|CARING FOR ANIMALS SINCE 1877|
I agree. It starts with the power of one. If I am strong and solvent I can care for another. Then we two can help a third and so on. We can then hire one who needs a job, shop in a local store and build up our neighborhood so that it is strong and able to thrive. Strong neighborhoods are the foundations of strong cities and so on and so forth.
Let us add local charities to the mix. The resources, new jobs, services and aid to our vulnerable constituents, including animals, will boost the local economy and quality of life, thus strengthening the community’s ability to prosper. As an auxiliary benefit one can actually visit the charity, participate in the effort, and confirm that the funds are actually benefiting the area rather than merely assuming so. For example, the aspca, the New York City spca, is not an umbrella organization which funnels funds to other spcas by zip code. spcas throughout the country are individual legal entities and not chapters of the aspca. Yet aspca spends tens of millions of dollars annually on television and other fundraising outlets which omit that significant fact. Donating to your local charities keeps the funds local and helps build "healthy communities" for all.
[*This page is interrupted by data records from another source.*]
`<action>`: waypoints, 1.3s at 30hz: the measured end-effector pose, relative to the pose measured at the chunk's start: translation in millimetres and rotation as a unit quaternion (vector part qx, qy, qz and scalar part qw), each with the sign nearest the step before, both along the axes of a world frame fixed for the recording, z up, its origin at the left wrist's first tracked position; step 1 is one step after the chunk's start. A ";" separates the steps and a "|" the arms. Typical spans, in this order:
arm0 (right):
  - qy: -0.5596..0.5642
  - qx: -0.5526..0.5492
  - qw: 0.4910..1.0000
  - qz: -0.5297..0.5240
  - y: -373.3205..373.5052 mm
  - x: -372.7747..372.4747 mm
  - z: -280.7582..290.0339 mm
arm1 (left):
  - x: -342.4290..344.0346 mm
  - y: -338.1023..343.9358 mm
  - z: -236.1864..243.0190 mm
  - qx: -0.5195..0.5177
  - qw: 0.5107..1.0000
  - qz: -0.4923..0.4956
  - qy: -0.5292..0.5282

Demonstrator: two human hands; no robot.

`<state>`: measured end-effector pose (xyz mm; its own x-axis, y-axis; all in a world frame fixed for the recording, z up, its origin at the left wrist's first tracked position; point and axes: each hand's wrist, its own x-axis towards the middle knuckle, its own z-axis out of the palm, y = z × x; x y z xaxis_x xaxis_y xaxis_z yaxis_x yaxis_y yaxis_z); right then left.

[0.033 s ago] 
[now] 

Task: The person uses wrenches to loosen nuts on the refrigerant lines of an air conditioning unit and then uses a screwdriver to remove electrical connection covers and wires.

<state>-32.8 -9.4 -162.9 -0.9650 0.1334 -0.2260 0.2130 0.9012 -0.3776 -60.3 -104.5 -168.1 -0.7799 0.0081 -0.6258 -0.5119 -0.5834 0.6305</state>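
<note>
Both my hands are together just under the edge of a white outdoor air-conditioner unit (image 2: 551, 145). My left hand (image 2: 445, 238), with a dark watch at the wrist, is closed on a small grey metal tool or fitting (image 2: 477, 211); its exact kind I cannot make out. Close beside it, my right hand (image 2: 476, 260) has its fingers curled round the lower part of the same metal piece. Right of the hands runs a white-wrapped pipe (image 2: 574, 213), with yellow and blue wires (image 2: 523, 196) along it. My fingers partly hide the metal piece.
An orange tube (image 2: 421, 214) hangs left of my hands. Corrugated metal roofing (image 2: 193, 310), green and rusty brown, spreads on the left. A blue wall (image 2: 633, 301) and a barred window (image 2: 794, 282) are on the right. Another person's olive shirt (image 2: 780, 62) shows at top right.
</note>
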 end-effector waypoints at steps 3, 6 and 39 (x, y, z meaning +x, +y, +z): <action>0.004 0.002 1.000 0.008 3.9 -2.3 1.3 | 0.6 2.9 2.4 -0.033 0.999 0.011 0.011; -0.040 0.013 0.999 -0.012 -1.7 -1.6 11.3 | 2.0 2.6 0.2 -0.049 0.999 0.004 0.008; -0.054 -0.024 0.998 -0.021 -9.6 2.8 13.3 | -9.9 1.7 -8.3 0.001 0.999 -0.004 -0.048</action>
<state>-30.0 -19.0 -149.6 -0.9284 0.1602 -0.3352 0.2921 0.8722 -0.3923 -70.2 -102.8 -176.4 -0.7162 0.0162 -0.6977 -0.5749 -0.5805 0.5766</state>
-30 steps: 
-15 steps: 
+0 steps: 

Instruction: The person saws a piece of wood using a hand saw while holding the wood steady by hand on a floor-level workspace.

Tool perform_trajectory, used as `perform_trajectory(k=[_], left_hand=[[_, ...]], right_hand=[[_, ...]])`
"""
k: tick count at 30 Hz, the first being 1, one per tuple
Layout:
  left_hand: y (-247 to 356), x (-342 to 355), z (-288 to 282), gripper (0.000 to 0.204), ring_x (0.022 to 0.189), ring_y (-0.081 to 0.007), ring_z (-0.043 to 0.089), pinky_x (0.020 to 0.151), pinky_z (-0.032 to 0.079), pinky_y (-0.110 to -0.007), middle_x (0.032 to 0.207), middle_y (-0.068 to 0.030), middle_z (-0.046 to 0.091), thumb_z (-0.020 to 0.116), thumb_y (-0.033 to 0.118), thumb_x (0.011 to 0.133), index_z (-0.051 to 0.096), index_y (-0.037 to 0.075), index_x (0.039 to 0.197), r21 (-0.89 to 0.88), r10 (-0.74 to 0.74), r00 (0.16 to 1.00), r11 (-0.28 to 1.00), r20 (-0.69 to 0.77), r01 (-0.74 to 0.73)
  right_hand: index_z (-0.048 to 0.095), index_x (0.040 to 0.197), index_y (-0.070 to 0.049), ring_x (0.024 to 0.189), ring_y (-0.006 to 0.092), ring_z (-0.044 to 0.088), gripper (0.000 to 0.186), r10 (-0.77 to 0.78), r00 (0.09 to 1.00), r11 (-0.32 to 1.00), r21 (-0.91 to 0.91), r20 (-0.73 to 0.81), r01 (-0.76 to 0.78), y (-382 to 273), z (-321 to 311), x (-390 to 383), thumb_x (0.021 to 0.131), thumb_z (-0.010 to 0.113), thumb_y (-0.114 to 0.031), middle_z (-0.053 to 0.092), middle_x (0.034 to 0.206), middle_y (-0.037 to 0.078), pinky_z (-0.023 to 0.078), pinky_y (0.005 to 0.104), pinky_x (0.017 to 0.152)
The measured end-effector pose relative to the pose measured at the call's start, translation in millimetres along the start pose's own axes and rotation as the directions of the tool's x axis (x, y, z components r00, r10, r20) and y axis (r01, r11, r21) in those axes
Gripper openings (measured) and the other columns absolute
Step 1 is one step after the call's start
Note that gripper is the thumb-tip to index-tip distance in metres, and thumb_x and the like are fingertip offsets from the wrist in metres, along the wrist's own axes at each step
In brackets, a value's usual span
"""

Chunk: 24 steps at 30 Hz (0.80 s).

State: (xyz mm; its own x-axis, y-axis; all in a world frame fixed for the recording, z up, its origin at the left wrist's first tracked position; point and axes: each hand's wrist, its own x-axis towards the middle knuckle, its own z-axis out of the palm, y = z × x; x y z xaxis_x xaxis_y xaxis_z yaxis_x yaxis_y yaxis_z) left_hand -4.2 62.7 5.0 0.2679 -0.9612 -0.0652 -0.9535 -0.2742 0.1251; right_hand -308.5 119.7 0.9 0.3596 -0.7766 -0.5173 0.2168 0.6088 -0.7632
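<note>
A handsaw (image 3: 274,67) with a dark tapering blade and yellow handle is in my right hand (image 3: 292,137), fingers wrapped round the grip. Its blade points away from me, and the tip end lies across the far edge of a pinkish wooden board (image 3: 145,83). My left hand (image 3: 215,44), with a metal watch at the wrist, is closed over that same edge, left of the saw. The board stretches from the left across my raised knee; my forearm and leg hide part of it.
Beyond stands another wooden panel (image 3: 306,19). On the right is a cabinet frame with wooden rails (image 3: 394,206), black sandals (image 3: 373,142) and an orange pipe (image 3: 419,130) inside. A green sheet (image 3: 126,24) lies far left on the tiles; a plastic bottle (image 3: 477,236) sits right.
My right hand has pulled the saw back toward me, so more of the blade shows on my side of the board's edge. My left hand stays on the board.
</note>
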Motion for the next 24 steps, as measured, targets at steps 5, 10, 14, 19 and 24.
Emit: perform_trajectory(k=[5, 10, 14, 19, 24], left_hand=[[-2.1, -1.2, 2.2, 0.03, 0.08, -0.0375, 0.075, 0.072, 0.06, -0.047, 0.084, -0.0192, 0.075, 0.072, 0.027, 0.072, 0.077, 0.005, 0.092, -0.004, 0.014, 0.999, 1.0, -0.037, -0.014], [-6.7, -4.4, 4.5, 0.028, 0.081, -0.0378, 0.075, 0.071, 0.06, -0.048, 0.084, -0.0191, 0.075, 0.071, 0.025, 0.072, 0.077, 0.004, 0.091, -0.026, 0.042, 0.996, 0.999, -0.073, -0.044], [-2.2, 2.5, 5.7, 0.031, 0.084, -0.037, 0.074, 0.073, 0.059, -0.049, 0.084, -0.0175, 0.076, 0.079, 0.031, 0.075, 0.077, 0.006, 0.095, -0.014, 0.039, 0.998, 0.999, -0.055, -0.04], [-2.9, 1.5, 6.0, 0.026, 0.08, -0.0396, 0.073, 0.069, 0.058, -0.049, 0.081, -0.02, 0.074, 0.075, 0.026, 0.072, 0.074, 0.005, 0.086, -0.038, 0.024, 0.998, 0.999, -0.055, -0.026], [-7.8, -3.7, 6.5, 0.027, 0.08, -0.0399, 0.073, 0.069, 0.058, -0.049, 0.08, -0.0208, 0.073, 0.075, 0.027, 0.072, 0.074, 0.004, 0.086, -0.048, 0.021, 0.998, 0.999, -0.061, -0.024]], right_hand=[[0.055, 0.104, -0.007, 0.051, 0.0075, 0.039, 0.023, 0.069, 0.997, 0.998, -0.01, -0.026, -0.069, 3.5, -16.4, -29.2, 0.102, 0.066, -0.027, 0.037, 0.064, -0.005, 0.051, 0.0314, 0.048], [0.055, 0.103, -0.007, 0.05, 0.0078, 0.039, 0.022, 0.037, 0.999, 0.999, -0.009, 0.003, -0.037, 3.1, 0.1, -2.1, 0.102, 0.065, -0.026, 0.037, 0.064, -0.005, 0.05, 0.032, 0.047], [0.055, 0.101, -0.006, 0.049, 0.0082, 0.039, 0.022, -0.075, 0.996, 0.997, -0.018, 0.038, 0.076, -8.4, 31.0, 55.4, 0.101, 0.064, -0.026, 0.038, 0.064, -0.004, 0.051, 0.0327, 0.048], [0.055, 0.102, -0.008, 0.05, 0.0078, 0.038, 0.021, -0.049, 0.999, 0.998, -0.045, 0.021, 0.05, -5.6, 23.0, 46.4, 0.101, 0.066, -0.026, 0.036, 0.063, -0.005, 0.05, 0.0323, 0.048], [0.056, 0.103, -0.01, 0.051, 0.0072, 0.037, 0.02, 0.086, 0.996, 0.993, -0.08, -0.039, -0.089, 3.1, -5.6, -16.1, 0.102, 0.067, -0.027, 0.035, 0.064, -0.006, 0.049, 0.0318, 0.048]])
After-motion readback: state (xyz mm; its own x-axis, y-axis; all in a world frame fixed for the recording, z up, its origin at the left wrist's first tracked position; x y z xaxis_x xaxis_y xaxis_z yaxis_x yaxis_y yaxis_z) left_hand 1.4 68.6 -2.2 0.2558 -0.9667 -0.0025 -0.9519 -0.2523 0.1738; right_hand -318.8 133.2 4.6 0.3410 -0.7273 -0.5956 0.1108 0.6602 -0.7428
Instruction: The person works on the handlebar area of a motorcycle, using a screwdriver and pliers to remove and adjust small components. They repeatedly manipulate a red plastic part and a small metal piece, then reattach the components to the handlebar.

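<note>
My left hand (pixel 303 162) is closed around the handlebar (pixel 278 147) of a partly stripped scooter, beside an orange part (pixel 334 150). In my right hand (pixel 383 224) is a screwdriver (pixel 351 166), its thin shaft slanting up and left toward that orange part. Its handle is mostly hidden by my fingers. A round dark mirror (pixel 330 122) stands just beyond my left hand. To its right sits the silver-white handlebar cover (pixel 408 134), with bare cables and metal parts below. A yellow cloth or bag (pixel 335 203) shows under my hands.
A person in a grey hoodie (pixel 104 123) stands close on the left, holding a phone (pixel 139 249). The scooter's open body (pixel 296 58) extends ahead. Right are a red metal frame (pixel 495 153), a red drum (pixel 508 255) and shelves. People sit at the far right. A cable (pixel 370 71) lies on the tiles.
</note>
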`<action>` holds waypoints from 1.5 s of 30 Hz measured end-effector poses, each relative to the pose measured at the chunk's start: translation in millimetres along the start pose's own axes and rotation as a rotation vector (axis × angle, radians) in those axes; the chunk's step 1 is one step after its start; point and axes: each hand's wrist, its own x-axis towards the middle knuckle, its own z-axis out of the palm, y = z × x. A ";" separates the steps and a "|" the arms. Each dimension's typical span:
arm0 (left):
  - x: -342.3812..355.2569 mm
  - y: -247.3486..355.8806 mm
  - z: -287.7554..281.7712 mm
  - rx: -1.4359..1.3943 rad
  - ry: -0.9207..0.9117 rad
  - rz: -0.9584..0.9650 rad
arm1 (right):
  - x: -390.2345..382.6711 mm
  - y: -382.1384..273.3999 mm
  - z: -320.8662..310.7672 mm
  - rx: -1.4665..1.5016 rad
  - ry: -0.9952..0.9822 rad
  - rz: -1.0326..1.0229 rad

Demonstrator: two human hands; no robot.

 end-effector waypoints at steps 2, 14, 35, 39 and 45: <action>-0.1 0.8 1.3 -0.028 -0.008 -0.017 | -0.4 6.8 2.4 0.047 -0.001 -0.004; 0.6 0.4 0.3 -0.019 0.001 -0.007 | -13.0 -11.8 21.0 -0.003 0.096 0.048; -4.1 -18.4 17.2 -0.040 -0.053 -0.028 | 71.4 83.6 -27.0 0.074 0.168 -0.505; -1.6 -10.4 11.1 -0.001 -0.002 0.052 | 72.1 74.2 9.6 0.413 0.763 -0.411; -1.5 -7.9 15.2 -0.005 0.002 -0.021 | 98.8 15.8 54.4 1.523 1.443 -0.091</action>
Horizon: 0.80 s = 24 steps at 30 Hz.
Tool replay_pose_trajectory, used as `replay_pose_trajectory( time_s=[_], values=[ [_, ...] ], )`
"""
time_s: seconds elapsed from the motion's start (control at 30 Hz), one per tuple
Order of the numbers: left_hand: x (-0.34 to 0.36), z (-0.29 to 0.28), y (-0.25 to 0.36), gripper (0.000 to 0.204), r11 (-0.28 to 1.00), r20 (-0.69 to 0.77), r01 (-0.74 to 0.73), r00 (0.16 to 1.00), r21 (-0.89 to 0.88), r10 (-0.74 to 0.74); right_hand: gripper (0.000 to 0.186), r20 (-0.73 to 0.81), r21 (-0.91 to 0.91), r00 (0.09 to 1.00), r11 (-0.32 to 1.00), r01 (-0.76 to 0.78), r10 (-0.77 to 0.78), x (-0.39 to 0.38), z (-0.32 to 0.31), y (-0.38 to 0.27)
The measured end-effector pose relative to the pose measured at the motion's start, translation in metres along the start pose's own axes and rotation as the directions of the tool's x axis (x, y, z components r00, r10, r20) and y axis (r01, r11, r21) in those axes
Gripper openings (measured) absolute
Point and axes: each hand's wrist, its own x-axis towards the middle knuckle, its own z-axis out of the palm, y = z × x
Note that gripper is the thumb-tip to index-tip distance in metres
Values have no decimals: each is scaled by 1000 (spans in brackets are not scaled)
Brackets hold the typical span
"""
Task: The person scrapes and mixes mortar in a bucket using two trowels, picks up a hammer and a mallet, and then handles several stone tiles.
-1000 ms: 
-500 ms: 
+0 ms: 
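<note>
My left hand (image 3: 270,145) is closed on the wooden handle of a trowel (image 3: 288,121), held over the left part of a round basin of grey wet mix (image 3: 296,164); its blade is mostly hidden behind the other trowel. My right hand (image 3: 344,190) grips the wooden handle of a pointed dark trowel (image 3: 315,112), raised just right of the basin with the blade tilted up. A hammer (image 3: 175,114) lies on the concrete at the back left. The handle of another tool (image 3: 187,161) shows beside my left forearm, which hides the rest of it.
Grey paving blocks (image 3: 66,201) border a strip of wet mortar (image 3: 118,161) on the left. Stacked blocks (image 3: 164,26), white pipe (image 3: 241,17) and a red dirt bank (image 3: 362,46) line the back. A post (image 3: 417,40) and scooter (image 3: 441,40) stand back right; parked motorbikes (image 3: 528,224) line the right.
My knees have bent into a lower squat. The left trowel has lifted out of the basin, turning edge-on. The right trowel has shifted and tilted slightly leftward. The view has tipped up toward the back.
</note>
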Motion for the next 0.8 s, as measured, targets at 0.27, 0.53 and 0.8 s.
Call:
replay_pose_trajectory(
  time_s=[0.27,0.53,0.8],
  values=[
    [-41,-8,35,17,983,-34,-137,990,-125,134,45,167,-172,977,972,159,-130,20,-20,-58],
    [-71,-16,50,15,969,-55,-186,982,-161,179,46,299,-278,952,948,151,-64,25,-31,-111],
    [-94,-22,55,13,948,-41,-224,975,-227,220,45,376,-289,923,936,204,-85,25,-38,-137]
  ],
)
Finally, many local charities are now shuttered having fallen victim to the slow growing economy, foreclosures, unemployment, and increased operating costs. Yet, the need for our services is greater because of those same reasons. Ironically, we have to figure out how to serve more with less. What if we're not there? Neither, the government nor those behemoth fundraising organizations have the agility or ability to identify, locate, adjust and provide aid with the alacrity needed to help those in need, when they need it.